Reconstitution of a Kv channel into lipid membranes for structural and functional studies.

作者信息

Lee Sungsoo, Zheng Hui, Shi Liang, Jiang Qiu-Xing

机构信息

Department of Cell Biology, University of Texas Southwestern Medical Center at Dallas, USA.

出版信息

J Vis Exp. 2013 Jul 13(77):e50436. doi: 10.3791/50436.

Abstract

To study the lipid-protein interaction in a reductionistic fashion, it is necessary to incorporate the membrane proteins into membranes of well-defined lipid composition. We are studying the lipid-dependent gating effects in a prototype voltage-gated potassium (Kv) channel, and have worked out detailed procedures to reconstitute the channels into different membrane systems. Our reconstitution procedures take consideration of both detergent-induced fusion of vesicles and the fusion of protein/detergent micelles with the lipid/detergent mixed micelles as well as the importance of reaching an equilibrium distribution of lipids among the protein/detergent/lipid and the detergent/lipid mixed micelles.

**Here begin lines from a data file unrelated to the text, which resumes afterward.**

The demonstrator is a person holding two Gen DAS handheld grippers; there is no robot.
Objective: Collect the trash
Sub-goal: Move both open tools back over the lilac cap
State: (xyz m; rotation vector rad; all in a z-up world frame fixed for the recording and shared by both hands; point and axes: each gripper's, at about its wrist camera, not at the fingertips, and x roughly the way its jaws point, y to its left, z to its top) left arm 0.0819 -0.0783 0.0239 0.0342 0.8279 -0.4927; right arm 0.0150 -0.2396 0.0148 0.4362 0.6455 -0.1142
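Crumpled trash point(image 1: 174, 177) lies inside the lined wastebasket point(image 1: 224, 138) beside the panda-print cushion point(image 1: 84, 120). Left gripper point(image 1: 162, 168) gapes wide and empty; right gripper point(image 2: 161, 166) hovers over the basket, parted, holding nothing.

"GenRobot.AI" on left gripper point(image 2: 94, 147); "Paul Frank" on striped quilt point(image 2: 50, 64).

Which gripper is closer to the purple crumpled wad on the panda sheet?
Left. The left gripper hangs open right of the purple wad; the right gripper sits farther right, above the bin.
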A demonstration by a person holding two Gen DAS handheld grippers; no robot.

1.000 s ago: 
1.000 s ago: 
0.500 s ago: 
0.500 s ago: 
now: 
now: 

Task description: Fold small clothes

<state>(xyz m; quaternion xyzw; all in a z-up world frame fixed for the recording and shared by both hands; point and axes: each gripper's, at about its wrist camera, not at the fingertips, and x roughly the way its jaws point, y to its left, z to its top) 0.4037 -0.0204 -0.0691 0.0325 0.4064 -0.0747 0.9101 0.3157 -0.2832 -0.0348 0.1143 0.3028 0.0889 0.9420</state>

Our data suggested that the insertion of the channels in the lipid vesicles is relatively random in orientations, and the reconstitution efficiency is so high that no detectable protein aggregates were seen in fractionation experiments. We have utilized the reconstituted channels to determine the conformational states of the channels in different lipids, record electrical activities of a small number of channels incorporated in planar lipid bilayers, screen for conformation-specific ligands from a phage-displayed peptide library, and support the growth of 2D crystals of the channels in membranes. The reconstitution procedures described here may be adapted for studying other membrane proteins in lipid bilayers, especially for the investigation of the lipid effects on the eukaryotic voltage-gated ion channels.

摘要

为了以简化的方式研究脂类-蛋白质相互作用,有必要将膜蛋白整合到脂质组成明确的膜中。我们正在研究一种典型的电压门控钾(Kv)通道中的脂质依赖性门控效应,并已制定出详细程序,将该通道重组到不同的膜系统中。我们的重组程序考虑了去污剂诱导的囊泡融合以及蛋白质/去污剂胶束与脂质/去污剂混合胶束的融合,以及脂质在蛋白质/去污剂/脂质和去污剂/脂质混合胶束之间达到平衡分布的重要性。我们的数据表明,通道在脂质囊泡中的插入方向相对随机,重组效率很高,以至于在分级实验中未观察到可检测到的蛋白质聚集体。我们利用重组通道来确定通道在不同脂质中的构象状态,记录整合到平面脂质双层中的少量通道的电活动,从噬菌体展示肽库中筛选构象特异性配体,并支持通道在膜中的二维晶体生长。本文所述的重组程序可适用于研究脂质双层中的其他膜蛋白,特别是用于研究脂质对真核电压门控离子通道的影响。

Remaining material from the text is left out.